All of the data below should be printed again exactly, pictures excluded.

* _SUPPLIED DATA_:
##########

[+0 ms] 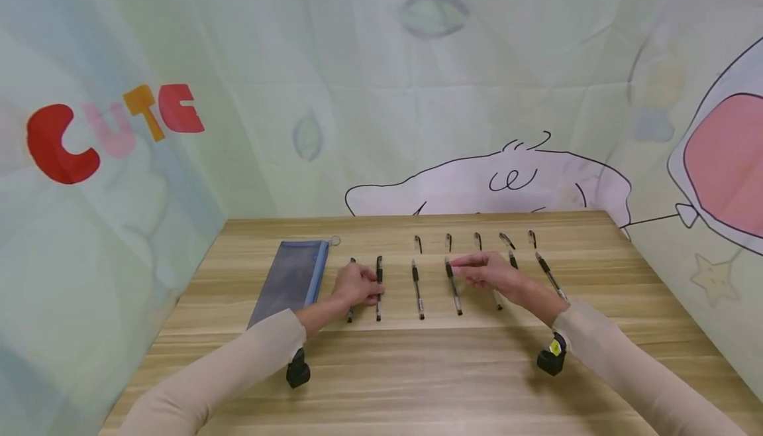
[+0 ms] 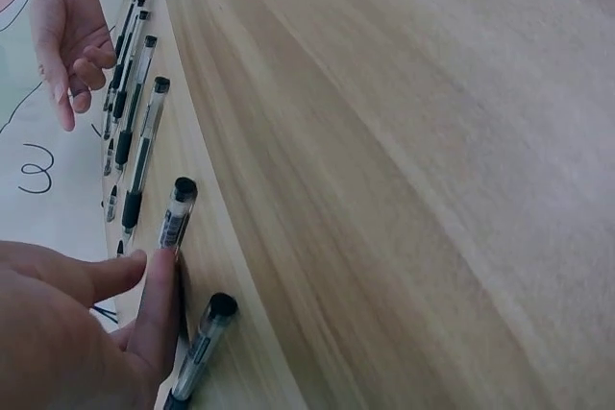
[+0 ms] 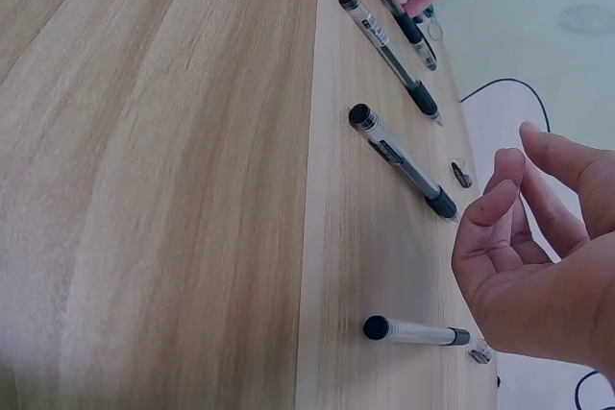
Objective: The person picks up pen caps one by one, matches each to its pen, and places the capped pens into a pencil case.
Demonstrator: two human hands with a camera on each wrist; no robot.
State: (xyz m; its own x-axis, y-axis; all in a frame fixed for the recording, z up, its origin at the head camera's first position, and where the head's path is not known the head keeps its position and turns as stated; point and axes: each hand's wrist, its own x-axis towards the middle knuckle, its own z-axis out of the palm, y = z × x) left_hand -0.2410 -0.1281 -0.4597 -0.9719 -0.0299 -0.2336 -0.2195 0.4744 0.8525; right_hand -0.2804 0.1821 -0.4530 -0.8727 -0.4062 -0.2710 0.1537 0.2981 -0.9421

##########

* _ANSWER TO THIS TASK_:
[+0 ms] 
[+0 ms] 
[+0 ms] 
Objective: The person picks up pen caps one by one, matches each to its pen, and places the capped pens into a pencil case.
Demonstrator: two human hands with a camera on each wrist; no robot.
State: (xyz m; its own x-axis, y-axis; all in a frame fixed for the recording, z up, its origin at the head camera's first position, and where the head's path is not known the head keeps its position and turns as stated; point and axes: each hand's wrist, its own x-axis towards the middle knuckle, its own z-axis out of the palm, y = z × x) left_hand -0.2410 -0.1281 -0.4597 -0.9719 -0.0299 -0.2336 -0.2195 0.4744 0.8525; right_hand -0.2804 0.1821 -0.4530 -0.8727 -0.4062 -0.2710 0.1537 0.2981 -0.9421

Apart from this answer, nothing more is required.